【12月18日 AFP】映画やテレビドラマには、観客や視聴者の政治意識を変えてしまうほどの多大な影響力がある。だが、気候変動をめぐる議論に活用された例はまだ少ない。

 南カリフォルニア大学(USC)の研究チームが、2016~2020年に制作された映画やテレビドラマの脚本3万7453本のデータベースを分析したところ、気候に関するキーワードが含まれていたのは2.8%(1046本)で、特に「気候変動」に言及していたのはわずか0.68%だった。
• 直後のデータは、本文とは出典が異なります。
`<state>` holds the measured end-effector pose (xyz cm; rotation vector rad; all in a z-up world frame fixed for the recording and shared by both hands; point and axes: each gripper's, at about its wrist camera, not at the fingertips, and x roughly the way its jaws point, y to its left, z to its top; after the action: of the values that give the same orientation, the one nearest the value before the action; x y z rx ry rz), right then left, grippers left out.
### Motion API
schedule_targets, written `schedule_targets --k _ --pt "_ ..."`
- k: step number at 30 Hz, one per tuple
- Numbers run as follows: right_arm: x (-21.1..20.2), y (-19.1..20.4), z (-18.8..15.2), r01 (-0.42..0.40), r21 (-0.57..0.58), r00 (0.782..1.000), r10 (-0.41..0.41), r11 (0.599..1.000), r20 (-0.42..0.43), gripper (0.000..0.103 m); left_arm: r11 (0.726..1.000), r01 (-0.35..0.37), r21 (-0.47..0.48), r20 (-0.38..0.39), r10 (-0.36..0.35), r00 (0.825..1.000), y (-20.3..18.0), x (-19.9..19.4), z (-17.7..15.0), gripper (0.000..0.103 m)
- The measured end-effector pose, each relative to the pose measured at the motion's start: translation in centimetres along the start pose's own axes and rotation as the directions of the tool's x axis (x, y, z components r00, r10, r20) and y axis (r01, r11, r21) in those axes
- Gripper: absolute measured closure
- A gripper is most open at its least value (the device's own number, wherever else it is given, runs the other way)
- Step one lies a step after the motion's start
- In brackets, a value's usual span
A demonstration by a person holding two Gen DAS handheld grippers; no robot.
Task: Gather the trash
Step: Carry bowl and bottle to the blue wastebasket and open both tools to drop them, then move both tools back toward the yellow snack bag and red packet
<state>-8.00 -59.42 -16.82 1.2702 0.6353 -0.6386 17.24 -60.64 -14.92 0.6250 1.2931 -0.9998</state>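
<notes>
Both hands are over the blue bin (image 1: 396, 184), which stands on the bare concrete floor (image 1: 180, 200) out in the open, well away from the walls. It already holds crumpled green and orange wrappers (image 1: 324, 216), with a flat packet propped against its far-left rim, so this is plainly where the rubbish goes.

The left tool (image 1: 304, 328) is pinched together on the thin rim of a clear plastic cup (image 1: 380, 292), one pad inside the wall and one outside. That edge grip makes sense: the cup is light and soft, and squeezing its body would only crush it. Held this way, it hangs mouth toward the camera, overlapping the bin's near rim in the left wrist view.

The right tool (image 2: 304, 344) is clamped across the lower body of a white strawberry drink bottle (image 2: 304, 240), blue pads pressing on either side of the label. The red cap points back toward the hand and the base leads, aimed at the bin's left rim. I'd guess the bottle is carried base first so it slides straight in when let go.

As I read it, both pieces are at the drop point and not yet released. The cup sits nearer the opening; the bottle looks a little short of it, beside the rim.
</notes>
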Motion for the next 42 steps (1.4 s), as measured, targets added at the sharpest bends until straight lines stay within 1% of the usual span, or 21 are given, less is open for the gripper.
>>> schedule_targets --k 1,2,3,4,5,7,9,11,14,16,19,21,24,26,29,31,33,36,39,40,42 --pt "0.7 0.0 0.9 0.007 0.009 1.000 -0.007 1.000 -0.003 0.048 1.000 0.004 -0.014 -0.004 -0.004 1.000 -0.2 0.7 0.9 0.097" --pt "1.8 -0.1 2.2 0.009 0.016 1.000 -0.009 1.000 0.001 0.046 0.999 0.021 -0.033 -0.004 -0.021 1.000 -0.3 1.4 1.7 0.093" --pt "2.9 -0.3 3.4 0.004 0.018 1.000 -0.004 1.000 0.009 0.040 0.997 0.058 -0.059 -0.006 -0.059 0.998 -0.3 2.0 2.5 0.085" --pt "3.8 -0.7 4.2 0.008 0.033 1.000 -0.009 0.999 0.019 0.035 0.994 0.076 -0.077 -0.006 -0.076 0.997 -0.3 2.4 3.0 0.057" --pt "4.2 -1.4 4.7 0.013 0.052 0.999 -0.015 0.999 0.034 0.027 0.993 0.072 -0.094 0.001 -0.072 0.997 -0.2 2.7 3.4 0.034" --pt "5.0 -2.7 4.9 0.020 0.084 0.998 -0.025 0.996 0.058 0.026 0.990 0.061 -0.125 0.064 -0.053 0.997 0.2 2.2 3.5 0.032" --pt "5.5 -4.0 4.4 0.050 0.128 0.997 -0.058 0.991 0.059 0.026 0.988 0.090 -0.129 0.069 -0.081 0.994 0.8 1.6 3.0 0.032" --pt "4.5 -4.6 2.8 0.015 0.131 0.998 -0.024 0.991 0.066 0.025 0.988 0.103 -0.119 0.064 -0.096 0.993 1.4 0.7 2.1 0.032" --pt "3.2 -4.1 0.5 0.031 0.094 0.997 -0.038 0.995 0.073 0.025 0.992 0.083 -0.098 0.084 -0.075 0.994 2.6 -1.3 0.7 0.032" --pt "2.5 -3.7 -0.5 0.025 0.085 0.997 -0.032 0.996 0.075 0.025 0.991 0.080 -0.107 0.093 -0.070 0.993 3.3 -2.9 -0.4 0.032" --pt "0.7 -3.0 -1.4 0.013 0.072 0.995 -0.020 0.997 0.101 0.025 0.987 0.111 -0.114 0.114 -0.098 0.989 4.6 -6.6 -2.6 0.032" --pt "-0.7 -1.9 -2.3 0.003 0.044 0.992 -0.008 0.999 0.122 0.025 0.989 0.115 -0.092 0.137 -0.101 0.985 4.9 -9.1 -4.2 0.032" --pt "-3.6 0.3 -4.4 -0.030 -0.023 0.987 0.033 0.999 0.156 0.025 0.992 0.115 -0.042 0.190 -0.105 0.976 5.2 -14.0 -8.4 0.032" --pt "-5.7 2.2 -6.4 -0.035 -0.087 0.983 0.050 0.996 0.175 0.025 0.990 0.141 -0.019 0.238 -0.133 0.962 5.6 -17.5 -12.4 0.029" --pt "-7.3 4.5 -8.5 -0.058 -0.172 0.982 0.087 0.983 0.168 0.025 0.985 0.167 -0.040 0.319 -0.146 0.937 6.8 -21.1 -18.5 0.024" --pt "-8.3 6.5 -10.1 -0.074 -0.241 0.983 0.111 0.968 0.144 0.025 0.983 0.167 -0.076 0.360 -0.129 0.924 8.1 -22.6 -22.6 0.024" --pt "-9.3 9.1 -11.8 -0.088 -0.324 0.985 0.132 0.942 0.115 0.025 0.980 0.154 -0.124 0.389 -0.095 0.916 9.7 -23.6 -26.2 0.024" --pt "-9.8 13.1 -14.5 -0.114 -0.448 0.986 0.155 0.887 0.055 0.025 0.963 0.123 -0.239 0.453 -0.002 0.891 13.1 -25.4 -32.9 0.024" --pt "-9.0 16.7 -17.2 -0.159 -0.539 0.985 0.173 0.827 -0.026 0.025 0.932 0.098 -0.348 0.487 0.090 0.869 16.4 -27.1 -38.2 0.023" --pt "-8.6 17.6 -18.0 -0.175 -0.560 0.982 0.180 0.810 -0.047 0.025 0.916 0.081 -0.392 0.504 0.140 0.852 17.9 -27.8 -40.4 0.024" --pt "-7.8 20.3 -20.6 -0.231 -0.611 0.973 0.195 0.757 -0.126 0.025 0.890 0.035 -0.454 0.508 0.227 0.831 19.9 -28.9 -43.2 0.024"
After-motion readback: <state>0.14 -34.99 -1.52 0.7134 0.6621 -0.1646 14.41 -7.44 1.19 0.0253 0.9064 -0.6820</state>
 気候変動を脚本に取り入れるよう働き掛けているコンサルタント会社、グッドエナジー(Good Energy)の創設者アナ・ジェーン・ジョイナー(Anna Jane Joyner)氏は、脚本家には意欲はあるものの、関心の低さや、偽善者とのレッテルを貼られることへの懸念があると言う。

「多くの脚本家は自分自身のライフスタイルに罪悪感を抱いています。そのため、気候問題に対処している完璧な人間でない限り、この問題について脚本を書く資格はないと考えるのです」

■「パラソーシャル関係」がきっかけに

 USCのエリカ・ローゼンタール(Erica Rosenthal)氏は、画面に登場する人物との「パラソーシャル関係」(面識のない著名人に対する一方的な親近感)を通して、視聴者にどれだけ新しい概念や人物が浸透するかを研究している。

「気候変動についても、自分が好きな番組の中で少し触れられているだけで、人はそれを当然の懸念だと無意識のうちに認識するようになります」とジョイナー氏は言う。「主体的に行動するようになるには、そうしたつながりの感覚が必要なのです」

 ただし、表現方法によって効果には差があると同氏は指摘する。よく見掛けるのは二つの手法だ。まず、この世の終わり的な描き方だが、これは見る側のモチベーションを下げてしまう。そして、登場人物が何かを非難する表現については、「小言が好きな人はいないでしょう」と同氏は話した。

 効果があるのはむしろ、登場人物が気候変動を心配する、あるいは公共交通機関を利用する、生ごみを最小限に抑えるといったシンプルな行動で表現する手法だ。

 ローゼンタール氏は「異常気象をテーマにした作品は多いですが、それが気候変動(への関心)に結び付くことはほとんどありません」と付け加えた。